Table 4. Comparison of CNN models.
| ResNet50 | ResNet50V2 | ResNet101 | Ensemble | |
|---|---|---|---|---|
| Recall | 0.76 | 0.69 | 0.65 | 0.71 |
| Precision | 0.61 | 0.61 | 0.62 | 0.62 |
| Accuracy | 0.62 | 0.61 | 0.62 | 0.63 |
| AUC | 0.68 | 0.66 | 0.67 | 0.69 |
Fig 2. Comparison of CNN models ROC curves.
ResNet50 performs best in minimizing exclusion errors in identifying the chronic poor, with recall accuracy of 76 percent, followed by the Ensemble model (71 percent). ResNet101 and the Ensemble perform a percentage point better than ResNet50 and ResNet50V2 in the precision metric. Similarly, the Ensemble model has the highest overall accuracy and AUC, but only a percentage better than ResNet50 in both metrics. Thus, the performance of the Ensemble and ResNet50 are close as reflected in the ROC curves in Fig 2.
For the second stage of validation, we randomly split the datasets into six folds (denoted “kf”s), with each fold containing two districts. We then trained each model on five folds (ten randomly-selected districts) and tested the models’ out-of-sample accuracy for one fold (two districts). The folds were rotated for each iteration such that all districts were used for both training and testing at the end of sixth round. This approach paints a better picture of the likely performance of the model when used to generate predictions in districts with no poverty data. We also compare the performance of the models at each cross-validation iteration with random predictions. We produced random predictions for the test sample, repeated 1000 times for each iteration, and the median score for recall, precision and overall accuracy were computed.
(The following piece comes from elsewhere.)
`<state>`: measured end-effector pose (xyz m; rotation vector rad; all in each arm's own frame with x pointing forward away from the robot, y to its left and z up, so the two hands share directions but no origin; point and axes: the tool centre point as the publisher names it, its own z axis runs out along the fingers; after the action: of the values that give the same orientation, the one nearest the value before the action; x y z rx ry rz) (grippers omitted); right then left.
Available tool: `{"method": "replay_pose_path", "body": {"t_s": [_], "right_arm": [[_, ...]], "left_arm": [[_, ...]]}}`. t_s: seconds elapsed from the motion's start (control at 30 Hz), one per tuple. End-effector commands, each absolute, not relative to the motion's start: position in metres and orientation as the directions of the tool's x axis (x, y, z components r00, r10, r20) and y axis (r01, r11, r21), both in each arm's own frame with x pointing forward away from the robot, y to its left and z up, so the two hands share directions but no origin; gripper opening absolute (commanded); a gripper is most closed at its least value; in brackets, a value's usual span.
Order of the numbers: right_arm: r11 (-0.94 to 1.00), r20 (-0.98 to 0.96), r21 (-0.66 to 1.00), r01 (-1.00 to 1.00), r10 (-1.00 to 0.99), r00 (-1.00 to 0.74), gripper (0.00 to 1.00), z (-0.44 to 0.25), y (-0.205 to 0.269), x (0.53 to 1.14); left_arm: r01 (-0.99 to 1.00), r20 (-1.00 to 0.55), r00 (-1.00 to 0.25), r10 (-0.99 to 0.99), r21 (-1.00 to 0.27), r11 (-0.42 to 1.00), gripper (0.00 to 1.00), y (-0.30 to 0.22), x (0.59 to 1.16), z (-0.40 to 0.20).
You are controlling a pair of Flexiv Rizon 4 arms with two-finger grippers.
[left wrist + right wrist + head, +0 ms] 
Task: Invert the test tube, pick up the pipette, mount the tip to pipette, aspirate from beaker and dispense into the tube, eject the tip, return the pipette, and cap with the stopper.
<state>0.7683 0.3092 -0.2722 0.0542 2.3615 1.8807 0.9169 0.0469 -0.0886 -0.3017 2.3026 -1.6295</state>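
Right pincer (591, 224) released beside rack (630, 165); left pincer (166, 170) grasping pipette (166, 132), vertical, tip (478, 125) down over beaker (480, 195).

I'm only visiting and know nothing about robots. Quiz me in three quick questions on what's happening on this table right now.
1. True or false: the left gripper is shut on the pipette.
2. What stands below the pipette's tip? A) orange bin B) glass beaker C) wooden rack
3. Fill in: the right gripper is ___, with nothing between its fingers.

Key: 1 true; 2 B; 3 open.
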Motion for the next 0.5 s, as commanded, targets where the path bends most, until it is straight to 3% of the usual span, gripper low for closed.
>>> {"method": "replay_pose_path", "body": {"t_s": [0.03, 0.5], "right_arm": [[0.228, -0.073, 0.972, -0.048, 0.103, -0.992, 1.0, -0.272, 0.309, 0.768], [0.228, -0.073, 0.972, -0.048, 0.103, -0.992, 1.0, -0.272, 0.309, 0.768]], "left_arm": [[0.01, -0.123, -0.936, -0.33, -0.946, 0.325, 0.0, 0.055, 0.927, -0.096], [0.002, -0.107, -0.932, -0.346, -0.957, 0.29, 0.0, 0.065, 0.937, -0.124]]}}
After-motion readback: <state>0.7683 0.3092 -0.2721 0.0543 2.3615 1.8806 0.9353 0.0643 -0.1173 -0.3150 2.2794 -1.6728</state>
Table 5 shows the performance of each model and random predictions for each iteration. ResNet50V2 and the Ensemble model produced high and stable results in minimizing exclusion errors (ie. maximising recall) across the iterations. ResNet50V2 recorded recall accuracy of 70+ in five out of six folds, followed by the Ensemble model with recall accuracy of 70+ in four out of six folds. Despite performing well with the Ensemble in the first validation stage, ResNet50’s recall accuracy performance is less stable in completely out-of-sample validation as shown in Table 5. Indeed, at iteration kf4, ResNet50’s recall is lower than that of a lottery (random predictions). In minimizing inclusion errors, the Ensemble model, ResNet50 and ResNet101 generated the most consistent results. ResNet50V2’s precision accuracy is not as stable as its recall. For instance, it performed three points lower than random predictions at iteration 6 (kf6). The Ensemble model, ResNet50 and ResNet101 generated consistent and moderately high results in overall accuracy across all the iterations. As with precision metric, the performance of ResNet50V2 in overall accuracy fluctuated, dropping below random predictions for iteration 6 (kf6).
Table 5. Cross-validation comparison of CNN models and random predictions for the chronically poor.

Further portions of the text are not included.